When This Anti-Vaccine Image Went Viral, a Medical Expert Responded — and it Was Amazing

Impact

When an anti-vaccination Tumblr user posted this ill-informed image circling scary-looking words on the box of a dose of flu vaccine with the caption "DO NOT GIVE OR GET ANY VACCINATIONS FOR YOURSELF OR  YOUR KIDS………..", someone who actually understood medical terminology and how vaccines work responded. And it was glorious.

Below is the full post from Tumblr user blu-toth, who claims to be a home health care worker (later confirmed by PolicyMic):

Ok, lets break this down nice and simple.Formaldehyde is from the purification of the vaccine. 99.9% of which is removed. The reason it doesn't give a dosage is the ammount is so minuscule that it can't be measured without going into picograms. That's one trillionth of a gram. You breathe in more formaldehyde by driving down a busy road than in a vaccine.Thimerosal is NOT elemental mercury, It is a molecular compound made up of carbon, hydrogen, mercury, sodium, oxygen, and sulfur. This is used as a preservative for the vaccine. Thimerosal is used in a variety of other things, like tattoo ink, facial creams, nasal sprays. It's toxic to humans only in fairly large quantities but highly toxic to aquatic born organisms like infectious bacteria. In short, it makes sure you don't get salmonella from a stray bacteria from the chicken embryos.A little simple math and we find out that 25 mcg = 0.00003 ml and a little more math we find that 0.00003 ml is 0.00006% of 5 ml. Let me put this another way. By the age of 5, an American child weighs about 50-55lbs and their body contains 55 mcg of Uranium. I don't see any kids running around with radiation sickness, so I think they're safe with a preservative in them.

Dang.

What's wrong with these people? Vaccines remain incredibly safe, despite the anti-vaccination movement's poorly informed, ill-founded ramblings. But nothing, not even hard scientific data or the complete eradication of diseases like polio in India, can change anti-vaxxers' minds. One side has a near-monopoly on scientific evidence and proven results, while the other has nothing more than paranoia and overblown claims of risks. So why has the anti-vaccination movement gotten widespread enough to endanger public health?

"You don't need to get every listener to believe that vaccines are actively dangerous," wrote the Washington Post's Alexandra Petra. "You just need to create an atmosphere that suggests there is room for doubt and debate. Then sit back and watch the vaccination rates drop."

Can we change their minds? And among those who are already anti-vaccination, it's incredibly difficult to get them to get them to vaccinate their kids.

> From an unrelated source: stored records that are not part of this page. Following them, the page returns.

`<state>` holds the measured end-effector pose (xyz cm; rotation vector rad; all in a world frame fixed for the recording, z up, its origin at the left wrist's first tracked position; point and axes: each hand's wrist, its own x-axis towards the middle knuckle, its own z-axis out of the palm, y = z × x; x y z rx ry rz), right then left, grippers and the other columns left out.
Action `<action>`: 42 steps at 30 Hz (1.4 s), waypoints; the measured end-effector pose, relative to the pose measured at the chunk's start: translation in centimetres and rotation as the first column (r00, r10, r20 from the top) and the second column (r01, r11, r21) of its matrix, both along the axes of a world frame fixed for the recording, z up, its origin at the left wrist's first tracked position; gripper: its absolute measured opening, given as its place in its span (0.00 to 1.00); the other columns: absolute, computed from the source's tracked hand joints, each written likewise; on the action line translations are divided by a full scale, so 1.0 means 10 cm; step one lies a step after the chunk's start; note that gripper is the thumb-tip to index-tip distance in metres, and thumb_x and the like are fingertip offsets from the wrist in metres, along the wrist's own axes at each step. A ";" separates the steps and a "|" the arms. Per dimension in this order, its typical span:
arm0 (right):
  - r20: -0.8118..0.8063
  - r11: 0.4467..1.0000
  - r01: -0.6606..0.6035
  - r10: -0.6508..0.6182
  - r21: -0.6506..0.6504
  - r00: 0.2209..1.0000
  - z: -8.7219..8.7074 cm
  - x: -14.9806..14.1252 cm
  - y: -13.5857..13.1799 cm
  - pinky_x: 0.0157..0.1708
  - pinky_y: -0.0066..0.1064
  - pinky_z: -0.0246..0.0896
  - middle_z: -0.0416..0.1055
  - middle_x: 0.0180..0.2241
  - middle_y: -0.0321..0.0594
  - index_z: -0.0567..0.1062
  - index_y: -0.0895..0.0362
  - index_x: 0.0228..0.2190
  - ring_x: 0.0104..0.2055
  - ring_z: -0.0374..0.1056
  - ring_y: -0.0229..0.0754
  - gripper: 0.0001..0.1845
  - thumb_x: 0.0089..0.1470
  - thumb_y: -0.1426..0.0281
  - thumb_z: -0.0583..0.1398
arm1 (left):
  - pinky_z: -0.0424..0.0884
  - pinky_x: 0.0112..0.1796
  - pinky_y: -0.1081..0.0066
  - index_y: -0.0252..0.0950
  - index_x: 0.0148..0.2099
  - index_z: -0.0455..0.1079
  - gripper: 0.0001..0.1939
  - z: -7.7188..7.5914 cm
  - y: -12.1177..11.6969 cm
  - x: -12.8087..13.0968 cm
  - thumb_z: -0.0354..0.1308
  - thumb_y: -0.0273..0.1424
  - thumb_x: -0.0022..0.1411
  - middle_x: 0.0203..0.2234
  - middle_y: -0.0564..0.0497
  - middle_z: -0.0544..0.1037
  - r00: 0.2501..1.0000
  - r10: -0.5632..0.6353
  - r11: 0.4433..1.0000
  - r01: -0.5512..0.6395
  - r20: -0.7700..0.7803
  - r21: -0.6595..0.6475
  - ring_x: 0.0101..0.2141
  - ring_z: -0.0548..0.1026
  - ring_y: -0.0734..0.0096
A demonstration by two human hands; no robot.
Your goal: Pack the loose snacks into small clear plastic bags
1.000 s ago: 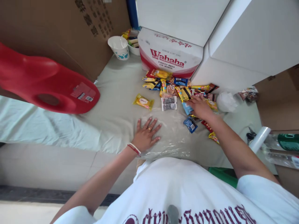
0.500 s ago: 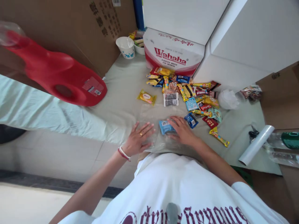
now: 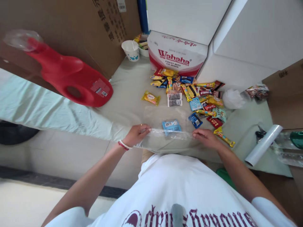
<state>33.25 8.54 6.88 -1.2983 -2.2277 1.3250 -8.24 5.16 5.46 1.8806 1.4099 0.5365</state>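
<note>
A sheet of clear plastic film lies at the table's near edge, its front edge lifted between my hands. My left hand pinches that edge at its left end. At the other end my right hand grips it, fingers closed. On the film, between the hands, rests a small blue snack packet, its lower edge partly behind the raised film. Just beyond the film are a yellow-wrapped snack and a grey-and-white packet. A dark blue packet lies near my right hand.
Several wrapped snacks are heaped before a Wahaha carton. A red jug lies at left, a paper cup behind. On the right are a crumpled white bag, a film roll and clear bottles.
Both hands have gone from lying spread on the film to gripping its near edge. My right hand has left the blue packet and moved right; the film's edge is now raised.
</note>
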 end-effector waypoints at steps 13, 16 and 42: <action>0.525 0.849 -0.317 0.056 0.422 0.849 0.33 -1.29 1.12 0.49 0.40 0.64 0.75 0.48 0.51 0.77 0.57 0.50 0.54 0.66 0.55 0.15 0.63 0.67 0.61 | 0.67 0.58 0.49 0.36 0.56 0.68 0.19 -0.31 0.36 0.17 0.54 0.38 0.66 0.49 0.39 0.74 0.764 0.637 0.760 -0.597 -0.107 0.258 0.54 0.71 0.49; 0.592 0.857 -0.351 0.068 0.377 0.803 0.15 -1.66 1.28 0.52 0.44 0.63 0.73 0.53 0.55 0.73 0.58 0.57 0.58 0.63 0.58 0.26 0.58 0.68 0.66 | 0.66 0.59 0.52 0.34 0.63 0.62 0.28 -0.24 0.25 0.15 0.53 0.45 0.68 0.54 0.37 0.72 0.758 0.651 0.738 -0.619 -0.043 0.269 0.57 0.70 0.52; 0.458 0.685 -0.589 0.396 0.430 0.796 -0.25 -0.98 0.07 0.48 0.39 0.60 0.71 0.48 0.46 0.78 0.57 0.49 0.48 0.64 0.47 0.15 0.66 0.78 0.56 | 0.67 0.32 0.70 0.40 0.43 0.70 0.09 0.16 0.11 0.50 0.54 0.34 0.61 0.28 0.56 0.70 0.801 0.545 0.834 -0.547 0.247 -0.069 0.26 0.69 0.72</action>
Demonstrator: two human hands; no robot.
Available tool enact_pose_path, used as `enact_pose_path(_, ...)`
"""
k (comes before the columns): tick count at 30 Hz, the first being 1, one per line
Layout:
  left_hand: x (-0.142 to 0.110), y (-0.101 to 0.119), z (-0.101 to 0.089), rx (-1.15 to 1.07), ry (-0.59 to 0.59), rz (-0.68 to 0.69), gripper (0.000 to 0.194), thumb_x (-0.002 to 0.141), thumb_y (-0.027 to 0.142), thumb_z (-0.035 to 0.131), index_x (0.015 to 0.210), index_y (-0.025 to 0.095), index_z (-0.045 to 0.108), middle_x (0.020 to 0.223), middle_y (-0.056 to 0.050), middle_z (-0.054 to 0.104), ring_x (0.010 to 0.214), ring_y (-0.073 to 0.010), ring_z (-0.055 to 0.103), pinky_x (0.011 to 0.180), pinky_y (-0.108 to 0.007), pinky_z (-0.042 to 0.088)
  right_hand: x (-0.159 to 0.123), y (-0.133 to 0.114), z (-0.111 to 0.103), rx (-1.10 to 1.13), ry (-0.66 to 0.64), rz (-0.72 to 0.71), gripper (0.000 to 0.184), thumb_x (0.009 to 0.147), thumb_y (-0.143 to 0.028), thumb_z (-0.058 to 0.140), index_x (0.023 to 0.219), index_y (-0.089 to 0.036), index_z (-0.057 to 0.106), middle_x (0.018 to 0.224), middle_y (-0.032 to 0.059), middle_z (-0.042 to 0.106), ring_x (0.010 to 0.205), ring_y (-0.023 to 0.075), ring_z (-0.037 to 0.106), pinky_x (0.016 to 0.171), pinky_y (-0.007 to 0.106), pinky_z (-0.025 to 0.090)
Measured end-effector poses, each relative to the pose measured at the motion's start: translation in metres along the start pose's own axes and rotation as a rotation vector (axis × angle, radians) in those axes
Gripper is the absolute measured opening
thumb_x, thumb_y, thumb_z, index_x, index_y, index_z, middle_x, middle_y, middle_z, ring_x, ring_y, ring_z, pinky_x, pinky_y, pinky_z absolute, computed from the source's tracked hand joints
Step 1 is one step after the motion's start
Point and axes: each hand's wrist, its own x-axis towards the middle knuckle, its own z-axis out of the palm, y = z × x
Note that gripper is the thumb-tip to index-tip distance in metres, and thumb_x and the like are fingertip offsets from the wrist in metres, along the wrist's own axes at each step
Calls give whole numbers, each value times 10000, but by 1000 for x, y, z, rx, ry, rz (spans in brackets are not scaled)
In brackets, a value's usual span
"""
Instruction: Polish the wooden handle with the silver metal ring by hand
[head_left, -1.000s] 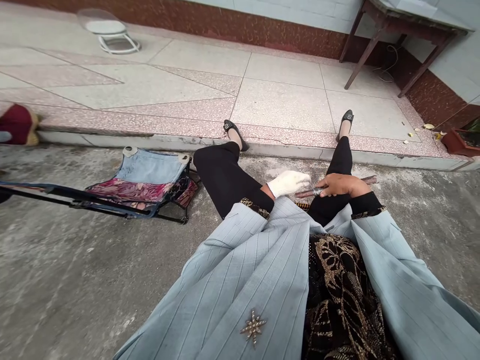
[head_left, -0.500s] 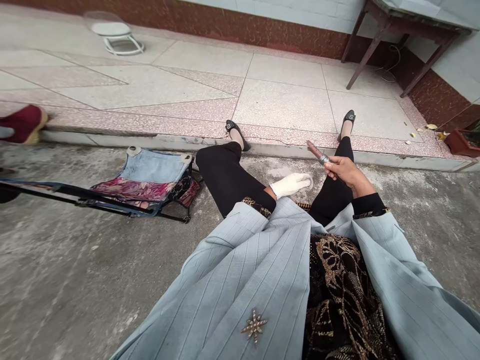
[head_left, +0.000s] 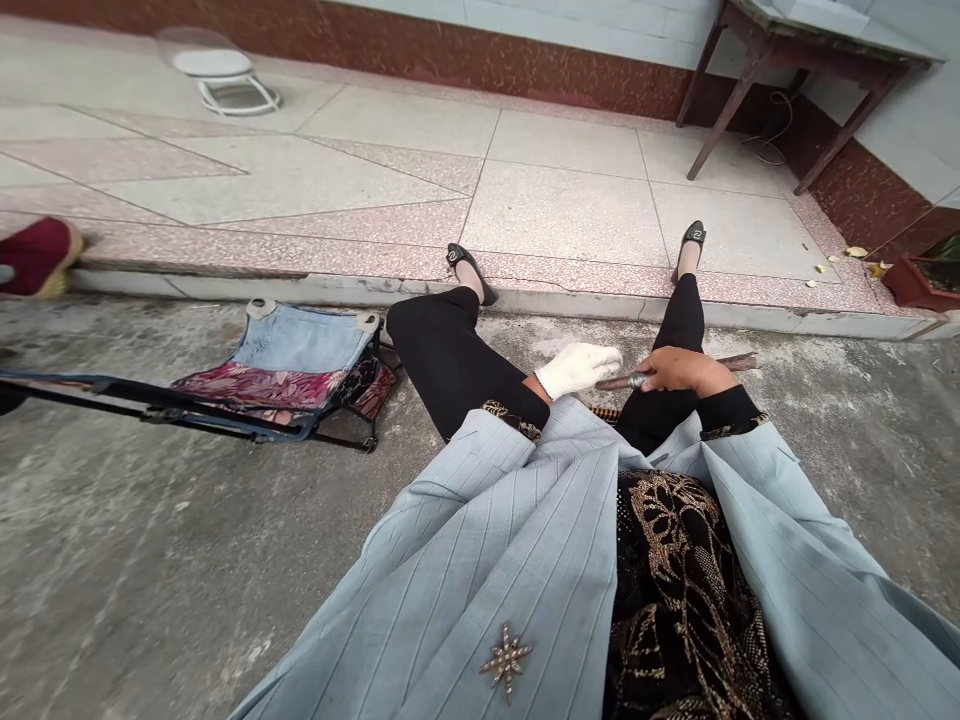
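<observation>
My right hand (head_left: 679, 370), bare, is closed around a thin brown stick (head_left: 735, 361). The stick lies roughly level across my lap, one end pointing left and the other showing past my wrist on the right. Silvery wire (head_left: 637, 381) is wound around it just left of my fingers. My left hand (head_left: 576, 370) wears a white knitted glove, and its fingers are curled together by the stick's left tip. Whatever sits in those gloved fingers is hidden, and whether they touch the stick is unclear.
A folding chair (head_left: 289, 340) with blue and red-patterned fabric stands on the concrete to the left. Ahead runs a low tiled step (head_left: 555, 295) under my feet. Beyond are a white stool (head_left: 225, 80), a wooden table (head_left: 817, 50) and a planter (head_left: 922, 285). Another person's red shoe (head_left: 37, 255) shows at far left.
My right hand has turned the stick from pointing up and away to lying level, its wire-wound part now toward my left hand. The grey ring at the gloved fingertips no longer shows.
</observation>
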Motion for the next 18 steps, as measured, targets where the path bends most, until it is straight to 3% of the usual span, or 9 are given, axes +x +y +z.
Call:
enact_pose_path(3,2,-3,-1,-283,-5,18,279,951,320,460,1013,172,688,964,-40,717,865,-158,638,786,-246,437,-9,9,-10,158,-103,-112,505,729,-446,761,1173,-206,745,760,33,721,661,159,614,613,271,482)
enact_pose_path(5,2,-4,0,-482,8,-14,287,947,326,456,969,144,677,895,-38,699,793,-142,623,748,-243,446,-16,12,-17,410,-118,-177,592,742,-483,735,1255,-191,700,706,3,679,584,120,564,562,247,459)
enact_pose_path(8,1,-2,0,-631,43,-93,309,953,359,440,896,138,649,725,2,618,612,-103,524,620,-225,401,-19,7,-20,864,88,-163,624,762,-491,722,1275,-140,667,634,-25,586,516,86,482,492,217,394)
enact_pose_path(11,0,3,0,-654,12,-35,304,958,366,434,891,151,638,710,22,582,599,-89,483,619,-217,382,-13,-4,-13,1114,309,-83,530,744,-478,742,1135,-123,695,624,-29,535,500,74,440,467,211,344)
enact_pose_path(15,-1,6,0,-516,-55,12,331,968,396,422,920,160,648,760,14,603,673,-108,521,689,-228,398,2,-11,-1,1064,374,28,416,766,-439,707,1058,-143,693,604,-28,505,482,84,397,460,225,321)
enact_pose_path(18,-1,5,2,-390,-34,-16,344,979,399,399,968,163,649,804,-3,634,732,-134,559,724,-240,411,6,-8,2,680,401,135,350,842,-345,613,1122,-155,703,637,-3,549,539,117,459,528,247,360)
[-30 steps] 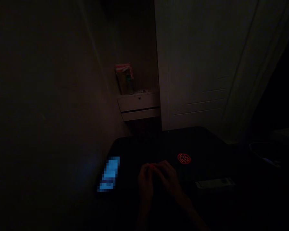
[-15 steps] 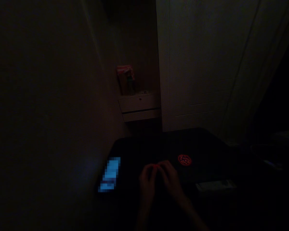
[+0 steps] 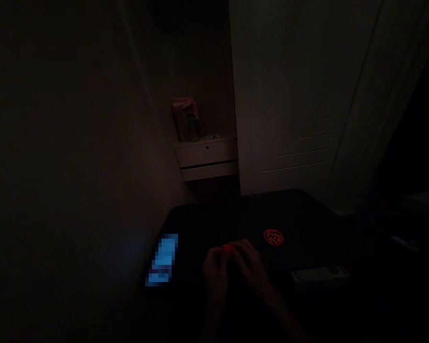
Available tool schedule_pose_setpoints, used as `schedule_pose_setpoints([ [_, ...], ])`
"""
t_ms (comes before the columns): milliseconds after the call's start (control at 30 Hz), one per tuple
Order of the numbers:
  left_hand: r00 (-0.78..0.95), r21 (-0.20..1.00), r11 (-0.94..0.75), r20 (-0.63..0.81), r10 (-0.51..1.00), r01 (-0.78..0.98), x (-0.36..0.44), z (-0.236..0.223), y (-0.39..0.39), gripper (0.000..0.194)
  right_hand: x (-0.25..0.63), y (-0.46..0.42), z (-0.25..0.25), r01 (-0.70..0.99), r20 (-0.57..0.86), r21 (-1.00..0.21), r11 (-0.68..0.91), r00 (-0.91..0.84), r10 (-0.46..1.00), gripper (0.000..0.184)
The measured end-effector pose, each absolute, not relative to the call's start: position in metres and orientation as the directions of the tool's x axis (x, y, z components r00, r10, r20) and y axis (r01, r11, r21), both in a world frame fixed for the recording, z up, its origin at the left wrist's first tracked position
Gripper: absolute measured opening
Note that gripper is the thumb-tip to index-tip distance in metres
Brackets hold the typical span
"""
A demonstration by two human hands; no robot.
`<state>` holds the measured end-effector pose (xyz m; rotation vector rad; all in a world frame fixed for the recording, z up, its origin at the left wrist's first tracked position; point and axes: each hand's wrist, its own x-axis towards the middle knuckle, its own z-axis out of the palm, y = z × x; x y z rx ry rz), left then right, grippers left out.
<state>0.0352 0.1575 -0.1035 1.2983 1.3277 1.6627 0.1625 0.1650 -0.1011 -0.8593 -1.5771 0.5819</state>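
In the dim head view, my left hand (image 3: 215, 269) and my right hand (image 3: 249, 262) meet at the fingertips over a dark table (image 3: 214, 221). Both are closed in a pinch on a small red object (image 3: 228, 248). It looks bright red, and the fingers cover part of it; its kind I cannot make out. Just beyond my right hand lies a round, red-rimmed disc (image 3: 273, 237) with several small red pieces or marks inside the rim.
A lit, blurred-out phone-like screen (image 3: 162, 259) lies at the table's left edge. A pale flat box (image 3: 320, 275) is at the near right edge. Behind stand a drawer unit (image 3: 209, 155) with a red-and-white package (image 3: 185, 116) on it, and a pale panelled door (image 3: 286, 95).
My hands shift slightly right and then back left, staying together at the fingertips. More of the small red object shows between the fingers now. The disc and the screen stay put.
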Motion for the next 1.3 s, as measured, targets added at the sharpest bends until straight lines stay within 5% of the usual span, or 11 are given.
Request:
schedule_pose_setpoints([
  [433, -0.381, 0.946, -0.308, 0.324, 0.866, 0.104, 0.036, -0.106, 0.156, 0.049, 0.164, 0.167, -0.102, 0.222, 0.571, -0.789, 0.573, -0.078, 0.817, 0.018],
  [1067, -0.136, 0.942, -0.291, 0.314, 0.939, 0.166, 0.037, -0.101, 0.157, 0.046, 0.168, 0.170, -0.104, 0.178, 0.590, -0.798, 0.576, 0.038, 0.806, 0.022],
  [1300, -0.204, 0.939, -0.295, 0.329, 0.922, 0.178, 0.040, -0.095, 0.155, 0.050, 0.165, 0.172, -0.103, 0.164, 0.593, -0.798, 0.579, 0.046, 0.804, 0.027],
])
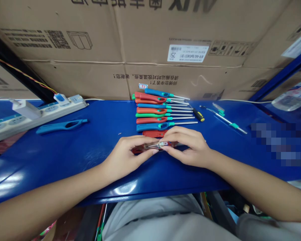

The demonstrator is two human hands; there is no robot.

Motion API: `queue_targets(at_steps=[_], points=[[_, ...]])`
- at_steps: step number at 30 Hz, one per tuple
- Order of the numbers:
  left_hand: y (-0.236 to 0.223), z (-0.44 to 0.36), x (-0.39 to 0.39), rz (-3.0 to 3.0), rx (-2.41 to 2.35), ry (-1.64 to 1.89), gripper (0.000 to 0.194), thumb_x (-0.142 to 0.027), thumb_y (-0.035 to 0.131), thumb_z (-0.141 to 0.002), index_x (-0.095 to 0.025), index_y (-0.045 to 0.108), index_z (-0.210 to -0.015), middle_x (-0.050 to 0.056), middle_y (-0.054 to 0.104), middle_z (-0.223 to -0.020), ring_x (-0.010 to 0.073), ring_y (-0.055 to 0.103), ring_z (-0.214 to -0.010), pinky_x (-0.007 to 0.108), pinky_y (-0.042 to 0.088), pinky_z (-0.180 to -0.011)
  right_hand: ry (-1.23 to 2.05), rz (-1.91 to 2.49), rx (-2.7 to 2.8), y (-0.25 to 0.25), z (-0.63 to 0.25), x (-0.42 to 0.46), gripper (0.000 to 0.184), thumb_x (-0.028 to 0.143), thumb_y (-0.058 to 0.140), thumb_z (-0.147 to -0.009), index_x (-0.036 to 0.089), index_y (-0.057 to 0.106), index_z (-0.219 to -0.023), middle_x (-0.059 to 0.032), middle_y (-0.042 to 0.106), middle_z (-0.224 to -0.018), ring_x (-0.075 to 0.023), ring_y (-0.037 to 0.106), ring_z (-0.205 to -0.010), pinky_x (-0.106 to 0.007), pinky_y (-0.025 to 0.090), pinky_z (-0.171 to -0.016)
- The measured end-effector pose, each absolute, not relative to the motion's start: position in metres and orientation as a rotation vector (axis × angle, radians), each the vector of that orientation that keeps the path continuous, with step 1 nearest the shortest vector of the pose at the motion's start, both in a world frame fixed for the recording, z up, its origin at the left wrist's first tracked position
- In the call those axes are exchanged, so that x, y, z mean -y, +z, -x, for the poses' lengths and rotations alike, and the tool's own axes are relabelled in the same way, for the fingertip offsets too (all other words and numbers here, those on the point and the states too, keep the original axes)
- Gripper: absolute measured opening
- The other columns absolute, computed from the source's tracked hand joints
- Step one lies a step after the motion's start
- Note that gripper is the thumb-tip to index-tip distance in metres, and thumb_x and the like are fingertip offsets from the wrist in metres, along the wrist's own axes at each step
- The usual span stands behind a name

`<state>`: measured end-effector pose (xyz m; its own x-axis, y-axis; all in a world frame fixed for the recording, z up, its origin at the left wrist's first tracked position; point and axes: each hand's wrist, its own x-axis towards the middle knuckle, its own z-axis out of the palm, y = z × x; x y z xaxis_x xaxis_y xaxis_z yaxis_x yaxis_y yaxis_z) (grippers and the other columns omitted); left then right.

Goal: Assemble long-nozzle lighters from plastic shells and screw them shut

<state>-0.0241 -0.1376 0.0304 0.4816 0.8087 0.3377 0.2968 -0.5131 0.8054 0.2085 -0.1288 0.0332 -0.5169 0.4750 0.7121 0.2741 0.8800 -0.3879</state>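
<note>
Both hands meet over the near middle of the blue table around one opened red gas lighter body (pixel 137 150). A clear fuel tank (pixel 152 146) shows in it, between the fingertips. My left hand (pixel 124 154) grips the body's left end, thumb on the near side. With fingers bent and thumb near the tank's right end, my right hand (pixel 188 147) holds the other side and partly hides a metal tube. Just beyond the fingers lies a red shell half (pixel 153 134), partly covered by my right hand.
Several coloured long-necked lighters (pixel 153 110) lie in a row behind the hands. A screwdriver (pixel 198 114) and a loose metal tube (pixel 230 122) are to the right. Leftward are a blue lighter shell (pixel 62 126), small screws (pixel 119 134) and a power strip (pixel 50 108). Cardboard boxes (pixel 145 36) stand behind.
</note>
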Motion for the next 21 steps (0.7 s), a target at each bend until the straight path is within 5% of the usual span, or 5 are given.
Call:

"People think, 'what are they trying to convince me?'" explained Dr. Brendan Nyhan, who studied different methods of trying to sway anti-vaxxers' minds. "The 'don't worry, don't worry, everything is safe' approach is not often effective, because they think 'why are they trying so hard to reassure me that everything is safe?'"

Dan Kahan of Yale Law School's Cultural Cognition Project says that we shouldn't even give anti-vaxxers the luxury of comparing them to climate change deniers or other controversial topics, because doing so might create "cultural polarization over vaccine safety among diverse people who otherwise all agree that vaccine benefits are high and their risks low." In other words, don't drag issues we're already fighting about into this. Anti-vaxxers are a special brand of crank that don't need wider influence or other topics to latch onto.

Blu-toth's approach seems best: calmly explain the science and don't give an anti-vaxxer the luxury of debate.